Another $8 billion would go toward international operations and aid to countries such as Jordan, Israel, Turkey, Pakistan, Egypt, Afghanistan, the Philippines and Colombia. Of that figure, $3.5 billion would pay for humanitarian relief, reconstruction and repairs to damaged oil fields.

Bush delivered his speech at MacDill as coalition forces staged an intensified bombing campaign of Baghdad and hit Iraq's main television station and key communication facilities. The military action came a day after coalition officials said they were poised to seize the capital despite a severe sandstorm, and were engaged in one of the largest firefights of the conflict so far.

Bush said that in the early days of the mission, dubbed Operation Iraqi Freedom, U.S. Special Forces helped secure airfields, bridges and oil fields. He said that American pilots and cruise missiles had struck vital military targets with "lethal precision" and destroyed a base in northern Iraq suspected of being used for chemical warfare.

"We have moved over 200 miles to the north, toward Iraq's capital, in the last three days. And the dictator's major Republican Guard units are now under direct and intense attack. Day by day, Saddam Hussein is losing his grip on Iraq. Day by day, the Iraqi people are closer to freedom," the president said.

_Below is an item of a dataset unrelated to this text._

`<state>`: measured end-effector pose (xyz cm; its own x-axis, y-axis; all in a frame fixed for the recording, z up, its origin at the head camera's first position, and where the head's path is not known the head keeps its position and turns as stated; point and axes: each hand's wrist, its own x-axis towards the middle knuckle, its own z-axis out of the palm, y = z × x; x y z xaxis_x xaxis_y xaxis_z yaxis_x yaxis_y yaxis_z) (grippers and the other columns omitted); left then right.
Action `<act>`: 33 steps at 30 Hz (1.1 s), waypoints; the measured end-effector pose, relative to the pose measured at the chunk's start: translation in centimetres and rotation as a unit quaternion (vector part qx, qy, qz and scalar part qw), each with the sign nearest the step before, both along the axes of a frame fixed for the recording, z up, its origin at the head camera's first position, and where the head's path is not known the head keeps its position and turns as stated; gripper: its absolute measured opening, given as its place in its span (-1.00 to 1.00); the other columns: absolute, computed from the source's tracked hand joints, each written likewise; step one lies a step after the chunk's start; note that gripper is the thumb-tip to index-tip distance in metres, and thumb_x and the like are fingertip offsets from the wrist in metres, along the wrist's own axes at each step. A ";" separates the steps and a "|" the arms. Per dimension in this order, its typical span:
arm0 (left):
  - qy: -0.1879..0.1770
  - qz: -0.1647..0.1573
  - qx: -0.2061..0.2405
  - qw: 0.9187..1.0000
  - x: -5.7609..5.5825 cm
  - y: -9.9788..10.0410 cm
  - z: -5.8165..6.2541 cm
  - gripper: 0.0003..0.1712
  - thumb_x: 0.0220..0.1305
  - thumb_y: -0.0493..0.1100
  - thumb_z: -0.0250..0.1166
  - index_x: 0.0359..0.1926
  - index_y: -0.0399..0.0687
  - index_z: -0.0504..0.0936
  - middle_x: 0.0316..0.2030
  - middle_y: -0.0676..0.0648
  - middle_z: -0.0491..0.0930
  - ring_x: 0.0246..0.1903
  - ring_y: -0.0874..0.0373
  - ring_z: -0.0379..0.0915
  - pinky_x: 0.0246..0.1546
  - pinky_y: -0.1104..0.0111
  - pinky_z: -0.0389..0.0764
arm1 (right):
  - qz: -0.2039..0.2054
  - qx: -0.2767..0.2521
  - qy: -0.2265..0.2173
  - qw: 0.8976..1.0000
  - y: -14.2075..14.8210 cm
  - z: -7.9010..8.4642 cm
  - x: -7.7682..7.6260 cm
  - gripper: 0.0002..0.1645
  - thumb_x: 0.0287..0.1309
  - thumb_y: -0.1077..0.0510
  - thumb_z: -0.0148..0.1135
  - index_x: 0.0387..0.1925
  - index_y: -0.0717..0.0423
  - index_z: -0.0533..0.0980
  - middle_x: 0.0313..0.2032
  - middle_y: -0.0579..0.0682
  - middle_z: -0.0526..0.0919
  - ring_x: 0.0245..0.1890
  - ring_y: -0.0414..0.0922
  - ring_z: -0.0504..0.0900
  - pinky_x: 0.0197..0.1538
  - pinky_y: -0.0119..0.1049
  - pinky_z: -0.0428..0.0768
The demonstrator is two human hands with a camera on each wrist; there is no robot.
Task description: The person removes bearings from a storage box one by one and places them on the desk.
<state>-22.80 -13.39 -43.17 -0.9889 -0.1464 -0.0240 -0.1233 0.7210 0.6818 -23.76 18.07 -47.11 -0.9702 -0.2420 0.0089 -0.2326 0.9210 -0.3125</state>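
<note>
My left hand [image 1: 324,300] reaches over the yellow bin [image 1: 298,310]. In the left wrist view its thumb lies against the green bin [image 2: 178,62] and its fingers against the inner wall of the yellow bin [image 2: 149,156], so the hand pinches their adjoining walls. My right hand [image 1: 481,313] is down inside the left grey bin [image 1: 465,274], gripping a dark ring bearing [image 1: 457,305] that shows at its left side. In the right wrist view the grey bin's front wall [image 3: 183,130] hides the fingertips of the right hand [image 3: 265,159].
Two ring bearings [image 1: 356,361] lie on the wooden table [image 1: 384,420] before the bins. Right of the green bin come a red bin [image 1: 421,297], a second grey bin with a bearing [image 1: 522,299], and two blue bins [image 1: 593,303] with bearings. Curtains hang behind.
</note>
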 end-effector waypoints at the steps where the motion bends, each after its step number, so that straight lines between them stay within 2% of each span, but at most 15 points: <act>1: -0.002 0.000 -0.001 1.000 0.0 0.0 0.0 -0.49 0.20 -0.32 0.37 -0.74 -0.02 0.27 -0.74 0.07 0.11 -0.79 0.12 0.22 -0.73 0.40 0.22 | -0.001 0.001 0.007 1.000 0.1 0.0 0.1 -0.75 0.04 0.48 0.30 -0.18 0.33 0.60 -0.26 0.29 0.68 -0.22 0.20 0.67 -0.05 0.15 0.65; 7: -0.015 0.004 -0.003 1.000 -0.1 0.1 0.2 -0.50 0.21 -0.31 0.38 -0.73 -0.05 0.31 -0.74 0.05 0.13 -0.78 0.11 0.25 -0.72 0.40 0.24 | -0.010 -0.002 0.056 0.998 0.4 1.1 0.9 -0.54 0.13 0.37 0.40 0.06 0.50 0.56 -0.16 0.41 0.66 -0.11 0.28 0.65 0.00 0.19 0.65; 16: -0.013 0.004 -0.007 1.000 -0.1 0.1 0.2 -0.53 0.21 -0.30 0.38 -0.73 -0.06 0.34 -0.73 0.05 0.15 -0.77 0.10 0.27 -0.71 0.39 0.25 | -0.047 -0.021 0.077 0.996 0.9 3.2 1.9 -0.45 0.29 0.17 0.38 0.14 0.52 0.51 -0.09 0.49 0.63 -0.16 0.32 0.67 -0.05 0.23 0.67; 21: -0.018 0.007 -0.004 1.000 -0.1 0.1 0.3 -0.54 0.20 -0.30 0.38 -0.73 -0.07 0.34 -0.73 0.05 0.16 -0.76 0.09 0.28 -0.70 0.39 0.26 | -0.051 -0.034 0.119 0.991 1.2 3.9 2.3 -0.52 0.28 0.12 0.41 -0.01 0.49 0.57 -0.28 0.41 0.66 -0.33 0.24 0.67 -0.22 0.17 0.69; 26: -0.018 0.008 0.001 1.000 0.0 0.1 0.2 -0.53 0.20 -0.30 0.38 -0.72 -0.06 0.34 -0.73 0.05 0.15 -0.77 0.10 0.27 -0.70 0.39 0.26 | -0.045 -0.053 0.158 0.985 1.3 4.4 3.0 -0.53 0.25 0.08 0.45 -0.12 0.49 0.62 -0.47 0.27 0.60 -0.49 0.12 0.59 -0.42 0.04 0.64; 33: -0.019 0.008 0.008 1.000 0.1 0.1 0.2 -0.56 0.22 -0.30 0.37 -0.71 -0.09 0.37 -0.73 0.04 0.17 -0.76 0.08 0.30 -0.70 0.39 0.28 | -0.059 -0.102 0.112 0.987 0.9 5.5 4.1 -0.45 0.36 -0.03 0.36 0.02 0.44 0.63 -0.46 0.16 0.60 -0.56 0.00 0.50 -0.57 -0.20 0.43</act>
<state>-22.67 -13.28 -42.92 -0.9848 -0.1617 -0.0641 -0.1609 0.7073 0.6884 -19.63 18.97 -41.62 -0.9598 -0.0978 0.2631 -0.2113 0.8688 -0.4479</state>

Bush paid tribute to members of the coalition forces killed during combat, saying that people across the country were praying their families and loved ones find comfort and grace in their sorrow. Twenty-two U.S. soldiers have been killed and 14 are reported missing.

The president then offered a prayer for them. "We pray that God will bless and receive each of the fallen. And we thank God that liberty found such brave defenders," he said.